Experts cite several reasons for the current reduction to the deficit, including higher revenues generated for the Treasury by mortgage service companies Fannie Mae and Freddie Mac, as well as higher taxes paid by corporations and individuals. And discretionary government spending has leveled off in many areas and actually decreased elsewhere, the latter caused by the sequestration cuts that hit an array of federal agencies in March.

To cynics (which is to say most Americans these days) any deal reached by Congress that provides a temporary fix to the current budget impasse, one that reopens shuttered government agencies and staves off default, will be scoffed at as more kicking the can down the road. But it was this same kick-the-can-down-the-road approach in 2011 and 2012 that led to sequestration, and like it or not sequestration has cut spending and helped reduced the deficit.

David Kelly, chief global strategist at JPMorgan Funds, said in a note to clients Tuesday that even as the politicians continue to the kick the can down the road, “it is important to recognize that the ‘can’ is getting smaller.”

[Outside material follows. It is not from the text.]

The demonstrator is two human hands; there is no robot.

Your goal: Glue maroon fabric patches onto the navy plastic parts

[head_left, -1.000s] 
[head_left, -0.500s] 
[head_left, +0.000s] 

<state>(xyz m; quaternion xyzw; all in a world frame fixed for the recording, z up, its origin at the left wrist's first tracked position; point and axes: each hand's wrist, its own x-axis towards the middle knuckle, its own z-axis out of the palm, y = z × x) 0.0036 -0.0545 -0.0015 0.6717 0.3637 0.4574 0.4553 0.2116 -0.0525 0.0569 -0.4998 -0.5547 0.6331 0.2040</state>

Kelly recalled that during the debt-ceiling battle in the summer of 2011 the economy was weaker and the budget situation “much more severe.”  The budget deficit in fiscal 2011 was 8.4% of GDP, he said, just slightly improved from its peak of 9.8% of GDP reached in fiscal 2009.

In contrast, Kelly provided forecasts that mirror the CBO’s, estimating that the budget deficit in fiscal 2013, which ended on September 30th, was 3.9% of GDP and that it could fall to just 3.4% of GDP in fiscal year 2014.

“Despite the nauseating games being played in Washington, the reality is that grumpy compromises have gone a long way to dealing with the nation’s fiscal problems,” Kelly concluded.